What to do | Give the data again word for word; drop the pictures.

:::

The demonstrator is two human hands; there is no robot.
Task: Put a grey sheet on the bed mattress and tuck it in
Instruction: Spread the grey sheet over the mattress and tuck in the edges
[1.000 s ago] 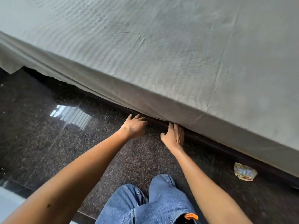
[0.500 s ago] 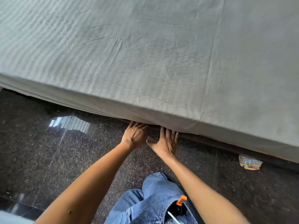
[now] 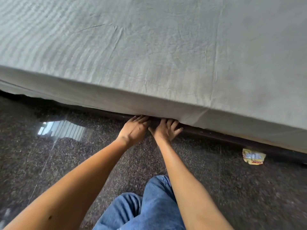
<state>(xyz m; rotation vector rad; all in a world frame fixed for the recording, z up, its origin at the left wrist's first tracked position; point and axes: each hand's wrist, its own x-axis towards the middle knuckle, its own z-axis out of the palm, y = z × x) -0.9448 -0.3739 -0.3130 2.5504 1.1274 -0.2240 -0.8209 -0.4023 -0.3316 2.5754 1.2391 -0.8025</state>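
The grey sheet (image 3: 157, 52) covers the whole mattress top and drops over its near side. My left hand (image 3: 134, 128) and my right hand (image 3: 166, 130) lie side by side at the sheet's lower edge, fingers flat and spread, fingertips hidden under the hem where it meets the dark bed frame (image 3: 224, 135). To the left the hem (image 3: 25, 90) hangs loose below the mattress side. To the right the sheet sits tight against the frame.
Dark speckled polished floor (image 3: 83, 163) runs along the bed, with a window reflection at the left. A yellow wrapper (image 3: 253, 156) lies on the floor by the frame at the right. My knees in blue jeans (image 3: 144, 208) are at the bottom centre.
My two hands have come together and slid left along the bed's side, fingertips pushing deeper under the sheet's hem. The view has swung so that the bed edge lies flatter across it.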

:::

Output below |
The demonstrator is two human hands; there is no robot.
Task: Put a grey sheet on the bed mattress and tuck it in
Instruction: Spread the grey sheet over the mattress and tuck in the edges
[1.000 s ago] 
[0.500 s ago] 
[now] 
<state>(xyz m; rotation vector rad; all in a world frame fixed for the recording, z up, its origin at the left wrist's first tracked position; point and axes: each hand's wrist, its own x-axis towards the middle knuckle, its own z-axis out of the palm, y = z × x) -0.9448 -0.3739 -0.3130 2.5504 1.1274 -0.2240 -0.8209 -0.4023 -0.3316 2.5754 1.2391 -0.8025</state>
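The grey sheet (image 3: 157, 52) covers the whole mattress top and drops over its near side. My left hand (image 3: 134, 128) and my right hand (image 3: 166, 130) lie side by side at the sheet's lower edge, fingers flat and spread, fingertips hidden under the hem where it meets the dark bed frame (image 3: 224, 135). To the left the hem (image 3: 25, 90) hangs loose below the mattress side. To the right the sheet sits tight against the frame.
Dark speckled polished floor (image 3: 83, 163) runs along the bed, with a window reflection at the left. A yellow wrapper (image 3: 253, 156) lies on the floor by the frame at the right. My knees in blue jeans (image 3: 144, 208) are at the bottom centre.
My two hands have come together and slid left along the bed's side, fingertips pushing deeper under the sheet's hem. The view has swung so that the bed edge lies flatter across it.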

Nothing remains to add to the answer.